Audacity’s Scalability Challenges
Audacity, as an application has to deal with many challenges such as managing or importing files of different sizes, and processing various audio editing related tasks. These are all handled by different algorithms, and in this section, we try to identify any scalability issues related to them.
Feature Scaling
A core principle which comes to mind when considering an open-source project, is how easy it is to contribute and integrate new features. In the case of Audacity, due to its ever-evolving nature, a large community contributing to the project and a large amount of technical debt, its architecture suffers from tight coupling1. Adding or altering features scattered across multiple source files inevitably leads to a large wave of refactoring across a large part of the code base (see essay 3)2. The Audacity team and community have constantly looked into methods to alleviate this burden, such as more modular design choices, splitting the audio processing functions and GUI, to mitigate the downsides of the tightly coupled classes.
File Management
One of the fundamental features the Audacity team had to design around is how audio files are handled. Importing, exporting and managing audio files with minimal delay is a must-have to gain an edge over competition, and dictates how performing and usable an audio editor is. These core functionalities must have a quick and snappy response, without getting in the way of a user’s creativity3.
Long Audio Files
A specific case-scenario consists of the management of long audio segments. These segments vary in duration between a number of seconds for a clip or a number of hours for a podcast or video. Ensuring that audio files of varying sizes are handled without unnecessary difficulties and delays is a key challenge to overcome for any audio editing application. A realistic and critical example of this challenge would be how Audacity handles memory usage when a editing an audio file in the middle of a track. Observing how the software performs in such a circumstance can give a good idea of the scalability of the application. Further in this essay, we observe, empirically analyze and discuss Audacity’s solution to this problem.
Applying Effects
One of the most frequently requested features by the community is the addition of real-time effects. Currently, the Audacity software does not provide any multi-core functionality for the application of real-time effects on audio tracks. In a realistic use-case, a user must initially wait for the effect4 to be applied to an entire track before being able to interact with the software again. For smaller clips, the time required is minimal. For larger clips, such as podcasts or movies, this waiting time can become substantial, and can strongly affect the use of the software for production-related purposes where delivery time is often a key aspect. The problem only multiplies if several effects must be applied.
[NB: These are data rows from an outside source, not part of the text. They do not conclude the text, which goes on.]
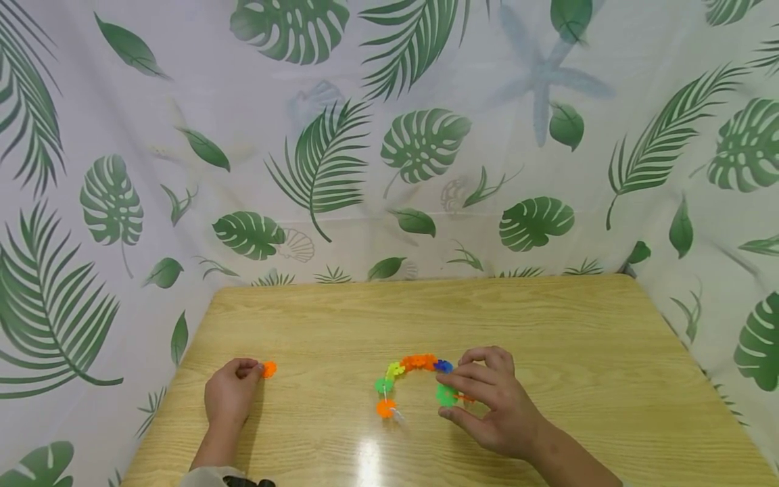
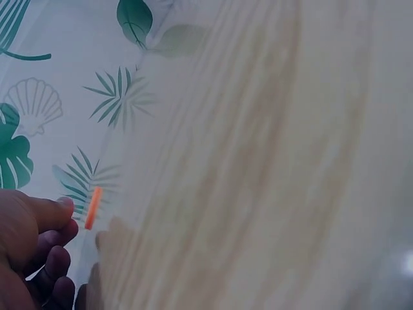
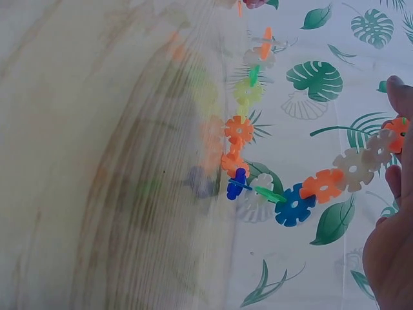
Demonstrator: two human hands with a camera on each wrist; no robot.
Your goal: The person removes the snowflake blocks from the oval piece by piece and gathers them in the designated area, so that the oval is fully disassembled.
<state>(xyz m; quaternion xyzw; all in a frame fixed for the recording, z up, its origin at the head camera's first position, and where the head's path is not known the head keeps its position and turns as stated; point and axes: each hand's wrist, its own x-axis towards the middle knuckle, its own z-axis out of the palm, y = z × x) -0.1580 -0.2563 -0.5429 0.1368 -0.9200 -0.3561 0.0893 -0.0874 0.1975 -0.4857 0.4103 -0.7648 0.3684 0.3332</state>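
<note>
Two bare hands work over a wood-grain tabletop [image 1: 328, 318], a leaf-print cloth [image 1: 420, 250] rising behind it. Left hand [image 1: 230, 396], lower left of the frame: grip narrow, thumb and finger pinching one loose orange disc [image 1: 270, 369] by its edge. Right hand [image 1: 496, 399], lower right of centre: grip curled round one end of a chain [image 1: 420, 362] of notched discs; exact contact partly hidden by the fingers. Chain itself bows through the lower middle of the frame, orange, yellow, green and blue pieces slotted edge to edge. Right wrist view adds a blue disc [image 3: 295, 205] and clear discs [image 3: 353, 169] on the stretch leading to that hand. Handling, by judgement: thin plastic, very light, each disc fairly stiff and smooth enough to slip if pinched carelessly. Chain likely bends and twists at its slots rather than in the discs; those joints look the weak points. Best hold for the loose piece: rim between thumb and fingertip, notches left free. For the chain: a firm pinch on the end disc's faces, any dangling weight kept small.
</note>
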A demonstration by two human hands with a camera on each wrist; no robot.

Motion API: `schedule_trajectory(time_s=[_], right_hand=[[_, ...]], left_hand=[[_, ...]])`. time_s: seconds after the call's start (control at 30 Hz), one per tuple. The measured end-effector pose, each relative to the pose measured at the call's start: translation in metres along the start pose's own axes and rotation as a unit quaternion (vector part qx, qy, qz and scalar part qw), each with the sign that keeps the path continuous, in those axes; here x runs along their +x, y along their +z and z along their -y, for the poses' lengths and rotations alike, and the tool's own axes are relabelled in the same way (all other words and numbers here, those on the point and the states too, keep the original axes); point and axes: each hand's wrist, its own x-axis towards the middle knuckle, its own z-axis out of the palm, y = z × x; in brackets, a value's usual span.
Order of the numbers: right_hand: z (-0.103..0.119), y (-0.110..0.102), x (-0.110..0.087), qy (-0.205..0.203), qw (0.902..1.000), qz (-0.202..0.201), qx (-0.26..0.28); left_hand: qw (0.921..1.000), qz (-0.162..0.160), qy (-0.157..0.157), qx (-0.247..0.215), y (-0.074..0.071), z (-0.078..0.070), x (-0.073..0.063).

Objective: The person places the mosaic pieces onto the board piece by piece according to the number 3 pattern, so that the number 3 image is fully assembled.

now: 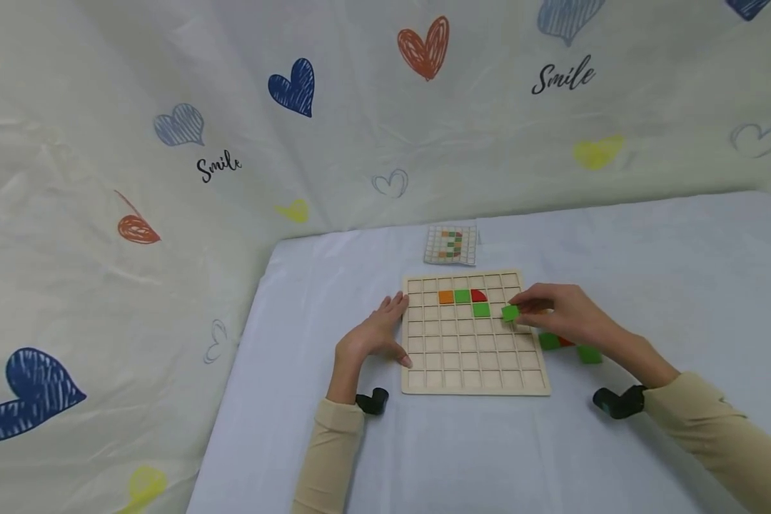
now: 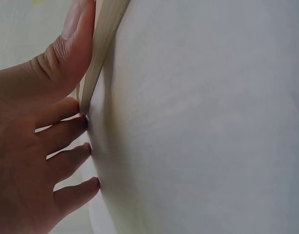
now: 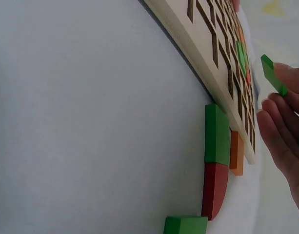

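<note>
Head view | right hand (image 1: 562, 314) pinches green tile (image 1: 510, 313) above grid board (image 1: 475, 382) | left hand (image 1: 375, 335) relaxed, touching board's edge

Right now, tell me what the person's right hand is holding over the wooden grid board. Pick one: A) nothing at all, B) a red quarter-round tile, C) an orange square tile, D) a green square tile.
D: the right hand pinches a green tile at its fingertips above the right side of the board, while the left hand rests against the board's left edge.
</note>
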Motion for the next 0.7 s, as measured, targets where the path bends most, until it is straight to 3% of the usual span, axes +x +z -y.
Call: schedule_trajectory(time_s=[0.7], right_hand=[[0.018,0.028,0.023,-0.021,0.9989,0.033,0.025]], left_hand=[[1.0,-0.002,0.003,0.0,0.001,-0.001,0.0]])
Scalability Empirical Quantitative Analysis
In this section, we provide an empirical analysis of Audacity’s performance on files of different lengths. We compare the importing, exporting, and application of effects on the different files. Each test was conducted on the same machine, as to avoid any hardware related inconsistencies while doing the empirical study of applying effects (Reverb
, Compressor
and Echo
) on different lengths of audio tracks.
Results:
Test | Test 1 | Test 2 | Test 3 |
---|---|---|---|
Length (hours) | 1 | 2 | 3 |
Size(mb) | 57 | 114 | 171 |
Import time (sec) | 8 | 23 | 41 |
Export time (sec) | 17 | 33 | 55 |
Reverb effect (sec) | 15 | 35 | 50 |
Compressor effect (sec) | 25 | 42 | 90 |
Echo effect (sec) | 7 | 22 | 25 |
As seen in the table above, doubling the length of the input file results in almost a 2.3 factor increase in the time for processing the studied effects. Similarly, tripling the time of the input audio file results in an increase of processing time by factors above three. This shows that the Audacity app doesn’t scale up linearly which might cause problems if the user wants to process long audio files.
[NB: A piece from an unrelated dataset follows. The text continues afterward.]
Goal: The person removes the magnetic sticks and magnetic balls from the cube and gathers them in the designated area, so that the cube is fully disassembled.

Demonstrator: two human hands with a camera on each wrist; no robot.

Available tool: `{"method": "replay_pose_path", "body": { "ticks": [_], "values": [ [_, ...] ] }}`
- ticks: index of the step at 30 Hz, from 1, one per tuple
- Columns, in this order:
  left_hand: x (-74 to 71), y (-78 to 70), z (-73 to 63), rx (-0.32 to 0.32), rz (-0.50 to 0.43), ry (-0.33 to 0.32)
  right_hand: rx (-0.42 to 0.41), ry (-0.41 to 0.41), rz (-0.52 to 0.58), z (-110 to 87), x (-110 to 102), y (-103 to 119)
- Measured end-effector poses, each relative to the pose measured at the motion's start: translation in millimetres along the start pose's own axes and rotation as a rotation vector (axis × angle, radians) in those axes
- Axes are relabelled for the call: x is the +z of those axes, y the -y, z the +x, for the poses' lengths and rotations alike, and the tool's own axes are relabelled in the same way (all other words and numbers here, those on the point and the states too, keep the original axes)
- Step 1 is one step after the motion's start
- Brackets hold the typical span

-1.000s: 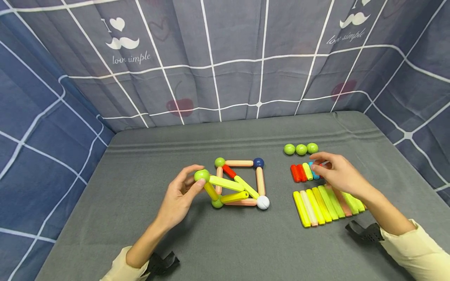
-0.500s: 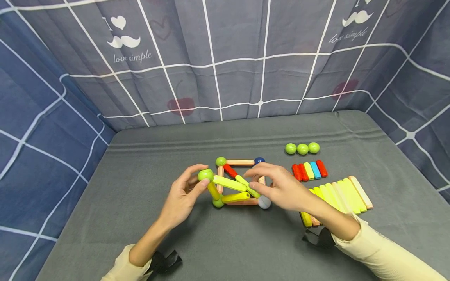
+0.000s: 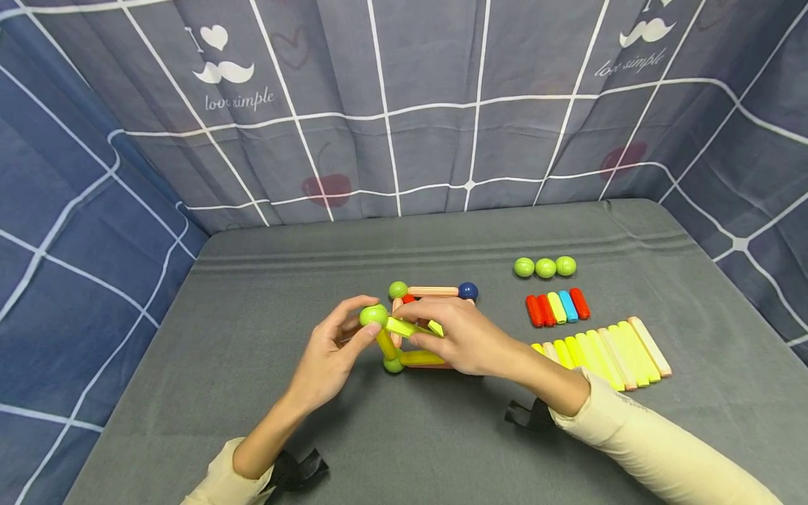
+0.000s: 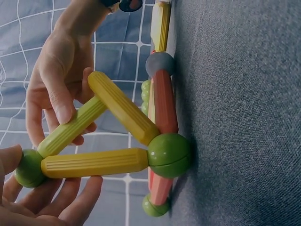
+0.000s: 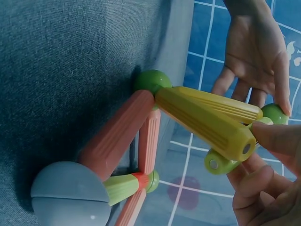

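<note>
In the head view my left hand [image 3: 331, 358] grips a green ball [image 3: 374, 315] between thumb and fingers. That ball tops a yellow magnetic rod [image 3: 386, 345] rising from a lower green ball [image 4: 170, 155]. My right hand [image 3: 463, 337] pinches a lime rod [image 4: 73, 127] whose end meets the raised ball. From the lower ball a second yellow rod [image 5: 207, 123] slants up; its free end shows a metal disc. Pink rods [image 3: 432, 291] and corner balls form a square on the table, with a navy ball [image 3: 468, 291] at one corner. A white ball [image 5: 70, 197] is hidden in the head view.
Right of the square lie three loose green balls [image 3: 546, 268]. In front of them is a row of short coloured rods [image 3: 557, 306], then a row of longer yellow, lime and pink rods [image 3: 606, 351]. A checked curtain [image 3: 429, 154] hangs behind the grey table.
My right hand has come left from the loose rods, across the square, and now pinches the lime rod. My left hand keeps its grip on the raised green ball, nearly still.
</note>
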State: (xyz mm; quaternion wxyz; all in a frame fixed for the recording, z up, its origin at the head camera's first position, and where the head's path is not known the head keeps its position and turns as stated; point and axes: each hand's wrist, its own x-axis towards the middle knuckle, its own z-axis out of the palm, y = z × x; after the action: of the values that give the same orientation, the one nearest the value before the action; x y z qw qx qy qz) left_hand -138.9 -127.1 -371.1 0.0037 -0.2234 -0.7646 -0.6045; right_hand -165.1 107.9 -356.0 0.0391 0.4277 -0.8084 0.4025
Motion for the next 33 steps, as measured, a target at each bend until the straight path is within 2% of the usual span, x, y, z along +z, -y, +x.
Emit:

Scalability from an Architectural Point of view
In this section, we present three architectural decisions that affects the scalability of Audacity. The first one boosts scalability while the second one can be improved and the last one hinders scalability substantially.
BlockFiles
- An Ideal Solution
Without BlockFiles
, editing long audio files becomes difficult. Firstly, the entirety of a long audio clip of multiple hours cannot necessarily fit in the RAM, due to the file sizes ranging in the 100-1000MB, and secondly, inserting a single effect or clip requires the clip to be copied to the RAM, edited, then moved back to the drive, wasting precious system resources. Even worse, if a clip is copied into another, both must be loaded into memory5.
To overcome these issues, Audacity pioneered the BlockFiles
library. This library attempts to strike a balance between two core ideas, the ability to edit large files while reducing the number of fetch
from disk operations required. BlockFiles
achieve this balance by breaking up the audio files into blocks, and stores them efficiently on the disk through a proprietary XML-based file system (.AUP). In a realistic use-case, if a user wishes to delete one block from the audio file, then no copy
calls will be performed, as the BlockFiles
will simply read the content of the specific block in question. By employing this library, Audacity is able to edit large files without any noticeable significant delays5.
Multi-threaded Real-time effects
Applying real-time effects on (long) audio tracks can take up a lot of time. Especially if many effects are stacked on top of each other. The current implementation relies on a multithreaded paradigm to achieve the results. A master thread schedules worker threads to work on batches of samples, meaning that the worker threads are tasked to apply effects on its designated samples. This multithreaded approach is much more efficient than any linear single-threaded method but also has some drawbacks. As effects and track length scale up, the Audacity application will consume more and more processing power or it may require a lot more time before effect application is finalized. We think that there exist possible ways of improving this as will be described in the next section, by either a dedicated Graphics Processing Unit (GPU)6 or a Digital Signal Processor (DSP)7.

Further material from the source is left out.